In the years that followed, Chavagnes saw many changes and upheavals. In the nineteenth century, its walls housed the first junior seminary in France after the Revolution, founded by the Venerable Louis-Marie Baudouin in 1802. Father Baudouin recounted a prophecy whispered to him by a dying priest, renowned for his sanctity: ''"il y aura toujours un séminaire à Chavagnes"''〔R.P. Yves Chaille, Histoire du petit séminaire de Chavagnes-en-Paillers〕 ("there will always be a seminary in Chavagnes"). This legend would later inspire several successful attempts to keep the seminary open against the will of the Emperor Napoleon, the Fourth Republic and the Nazis.
Already recognised by Napoleon, and under the authority of the diocesan bishop, it received a royal charter from Charles X in 1825, as the ‘Ecclesiastical school of Chavagnes’, during the brief period of the restored Bourbon monarchy (1824–30).
The buildings were confiscated from the Church in 1905 as part of the anti-clerical crackdown throughout France. The priests then involved with educating the boys at Chavagnes were exiled to Shaftesbury in Dorset. In 1912 the buildings were bought back by a local aristocrat, the Comte de Suzannet, and reopened as a junior seminary, much to the chagrin of the Paris authorities.
The College was shared between German soldiers and junior seminarians during World War II, housing a small garrison and a military hospital. A machine-gun was placed in the clock tower, dominating the village, but the Nazi soldiers turned a blind eye to over 50 Jewish children sheltered by local families until the liberation. The villagers were so good at keeping a secret regarding the hidden Jewish children, that the information only emerged in the 1990s.〔Odette Meyers, Doors to Madame Marie, Washington 1997.〕
Chavagnes of the Popes
Shortly after the Second World War the College (then the ''Petit Séminaire de Chavagnes'') received the visit of Angelo Cardinal Roncalli, Papal Nuncio in Paris. The then Mayor, Mr Gilbert de Guerry de Beauregard, gave a welcome speech in which he alluded to the previous visit of a Papal Legate in the 12th Century and mentioned that the last one had become a Pope. He suggested that Cardinal Roncalli might also share the same destiny. Roncalli became Pope John XXIII a few years' later. In an interesting turn, the Pope of the day, Pius XII sent a long letter of greeting to the people of Chavagnes, referring to the historic faith of the people of the Vendée area, in the wake of this visit. The letter was signed by a substitute, by the name of Martini, later Pope Paul VI.
In 1997, as had happened many times before in the history of Chavagnes, the building closed its doors for a time. In 1999 the buildings housed 50 refugees from Kosovo.
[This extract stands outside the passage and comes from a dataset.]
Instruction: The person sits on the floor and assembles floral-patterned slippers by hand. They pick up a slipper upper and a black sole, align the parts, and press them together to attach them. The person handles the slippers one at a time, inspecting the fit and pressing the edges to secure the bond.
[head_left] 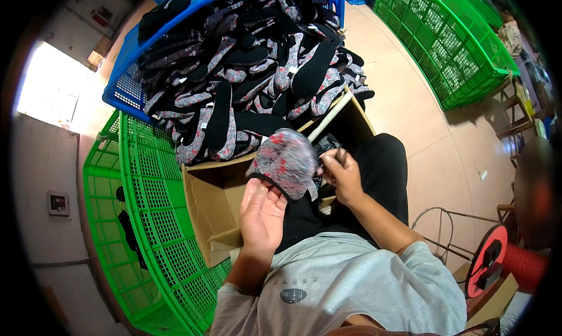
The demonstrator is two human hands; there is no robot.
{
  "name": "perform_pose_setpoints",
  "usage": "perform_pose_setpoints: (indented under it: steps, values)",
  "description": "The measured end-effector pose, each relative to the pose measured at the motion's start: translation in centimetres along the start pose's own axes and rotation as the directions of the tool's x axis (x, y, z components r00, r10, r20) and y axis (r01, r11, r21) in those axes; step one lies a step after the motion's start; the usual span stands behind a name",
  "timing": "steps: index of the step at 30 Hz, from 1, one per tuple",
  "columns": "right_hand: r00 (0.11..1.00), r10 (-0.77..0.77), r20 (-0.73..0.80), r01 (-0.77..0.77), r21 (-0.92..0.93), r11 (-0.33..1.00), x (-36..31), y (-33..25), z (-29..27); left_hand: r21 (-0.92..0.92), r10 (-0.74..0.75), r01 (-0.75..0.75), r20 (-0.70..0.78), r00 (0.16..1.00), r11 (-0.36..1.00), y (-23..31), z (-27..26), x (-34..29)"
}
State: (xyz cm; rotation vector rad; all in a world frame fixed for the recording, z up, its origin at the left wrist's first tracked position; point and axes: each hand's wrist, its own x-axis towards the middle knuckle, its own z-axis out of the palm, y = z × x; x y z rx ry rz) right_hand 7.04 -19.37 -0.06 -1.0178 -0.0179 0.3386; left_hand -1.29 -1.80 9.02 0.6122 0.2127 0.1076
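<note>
A grey slipper (282,163) with red flowers and a black edge is held up in front of me, slightly blurred. My left hand (261,216), palm up, grips its lower edge, with the fingertips tucked behind the black trim. A small white tag (313,190) hangs from its right side. Just right of the slipper, my right hand (344,175) is closed in a pinch. Something small and dark shows at its fingertips, too blurred to name. Beyond my hands lies a big heap of similar slippers (257,72) with black soles and patterned uppers.
A blue crate (120,93) stands behind and around the heap. An open cardboard box (213,213) is by my left arm, with green crates (155,201) beside it. Another green crate (445,49) stands at far right. A red spool (489,257) sits at lower right.
</note>
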Motion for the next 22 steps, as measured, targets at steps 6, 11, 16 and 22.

Finally, in September 2002, with the support of the local Bishop, a group of English, American, Australian and Irish teachers, led by Ferdi McDermott, reopened the school, but with a different, international emphasis.
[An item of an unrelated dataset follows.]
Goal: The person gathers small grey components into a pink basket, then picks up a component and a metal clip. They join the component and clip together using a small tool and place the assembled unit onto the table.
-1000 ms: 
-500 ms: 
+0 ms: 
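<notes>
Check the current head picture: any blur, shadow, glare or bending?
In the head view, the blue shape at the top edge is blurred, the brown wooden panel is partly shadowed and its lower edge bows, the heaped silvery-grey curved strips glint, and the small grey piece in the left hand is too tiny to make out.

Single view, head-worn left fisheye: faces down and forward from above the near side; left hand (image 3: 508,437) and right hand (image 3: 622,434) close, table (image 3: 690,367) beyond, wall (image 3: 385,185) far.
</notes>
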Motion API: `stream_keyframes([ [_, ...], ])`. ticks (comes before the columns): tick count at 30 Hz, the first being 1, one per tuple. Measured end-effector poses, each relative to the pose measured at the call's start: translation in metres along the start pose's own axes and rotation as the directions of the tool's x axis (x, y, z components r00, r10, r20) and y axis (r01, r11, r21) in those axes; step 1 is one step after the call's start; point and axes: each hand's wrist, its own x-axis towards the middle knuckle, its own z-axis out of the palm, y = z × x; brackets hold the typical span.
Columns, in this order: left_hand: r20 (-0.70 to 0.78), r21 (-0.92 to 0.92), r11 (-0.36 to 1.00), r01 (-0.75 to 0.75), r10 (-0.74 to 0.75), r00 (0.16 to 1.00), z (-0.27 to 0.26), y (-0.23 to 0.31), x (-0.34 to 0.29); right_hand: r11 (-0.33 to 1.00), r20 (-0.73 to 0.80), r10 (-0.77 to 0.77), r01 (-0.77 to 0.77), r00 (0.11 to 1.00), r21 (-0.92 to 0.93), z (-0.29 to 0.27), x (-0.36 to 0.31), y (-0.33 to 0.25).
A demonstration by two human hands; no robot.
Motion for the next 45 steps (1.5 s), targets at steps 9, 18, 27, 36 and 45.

In 2004, two founding Masters of Chavagnes International College, Robert Asch and Ferdi McDermott, were invited to visit Cardinal Ratzinger in Rome. Cardinal Ratzinger blessed rosaries for the boys at the College and expressed the hope that his forthcoming retirement would enable him to work more closely with his visitors. Cardinal Ratzinger became Pope, as Benedict XVI, making him the fourth Pope with a particular link to this remote French village and with its little "ecclesiastical school". In one of his last acts as Pope, Benedict XVI gave the title ''Venerable'' to Father Baudouin (the founder of the Petit Séminaire de Chavagnes) on 20 December 2012.